At a high level, joins between multiple, large relations are generally expensive, so denormalization reduces this cost. Reducing the cost of something typically results in inconsistencies or redundancies in the data, so the developer(s) are left with the job of minimizing the amount of redundant data. A formal process typically alleviates this strain.
Defining the I/O characteristics of a database is an important precursor to data modeling. Often times, the I/O characteristics of the database are not defined before modeling the data. Nevertheless, there are a few basic tasks and questions that can help define the I/O characteristics of the database. What is the purpose of the database and what types of problem(s) does the database solve? What types of operations (read, write) will be performed on the database? How many users will the database support? Define user stories - short, succinct 1-3 sentence action statements. Define as many as needed from both the developer perspective and the user perspective. The user stories will help define the conceptual data model for the domain from which the logical data model can be created. A clear definition of the purpose of the system will aid in defining the read/write (I/O) characteristics of the database software system, thus forming a picture of the system. For instance, OLTP databases typically support short transactions, so it is important that write latency is minimized. The answers to the questions above will also help determine the type of hardware storage configuration needed. Another important question when determining the type of hardware configuration is the following. How much downtime can be afforded, and how much failover is needed?

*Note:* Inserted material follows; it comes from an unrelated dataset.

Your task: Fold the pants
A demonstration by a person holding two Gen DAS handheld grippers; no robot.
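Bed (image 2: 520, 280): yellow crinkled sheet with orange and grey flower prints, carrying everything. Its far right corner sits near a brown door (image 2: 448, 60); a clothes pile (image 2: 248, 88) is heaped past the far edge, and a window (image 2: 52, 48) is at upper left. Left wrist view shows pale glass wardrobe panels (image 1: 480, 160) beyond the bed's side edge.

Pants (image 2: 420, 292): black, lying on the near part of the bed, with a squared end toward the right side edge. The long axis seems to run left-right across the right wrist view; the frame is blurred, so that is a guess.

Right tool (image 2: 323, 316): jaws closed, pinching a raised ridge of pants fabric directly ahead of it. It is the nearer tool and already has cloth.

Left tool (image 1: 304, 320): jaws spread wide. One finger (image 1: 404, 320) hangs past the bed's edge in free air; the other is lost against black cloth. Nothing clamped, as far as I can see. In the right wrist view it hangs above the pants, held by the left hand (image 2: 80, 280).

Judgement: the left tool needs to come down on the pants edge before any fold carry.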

At this point, the types of queries can be seen that will be run on the database with heavy consideration given to the I/O characteristics of the database and the types of joins and scans preferred for the query optimizer to ideally use.
Agile data modeling can be defined as continual iterative feedback with the ability to add entities and relationships, or slice off sections of a data model in various sizes, at any point in the project. This may seem difficult but can be accomplished. Whether the database architecture adheres to the relational model, object-relational model, or object model, the proper classification of entities and attributes, in conjunction with a balance of normalized and de-normalized groups of data, will allow the addition and subtraction of small and large chunks of relations from the data model throughout the development process; for a specific domain. Formal algorithms can be used to map entity relationship models to relations.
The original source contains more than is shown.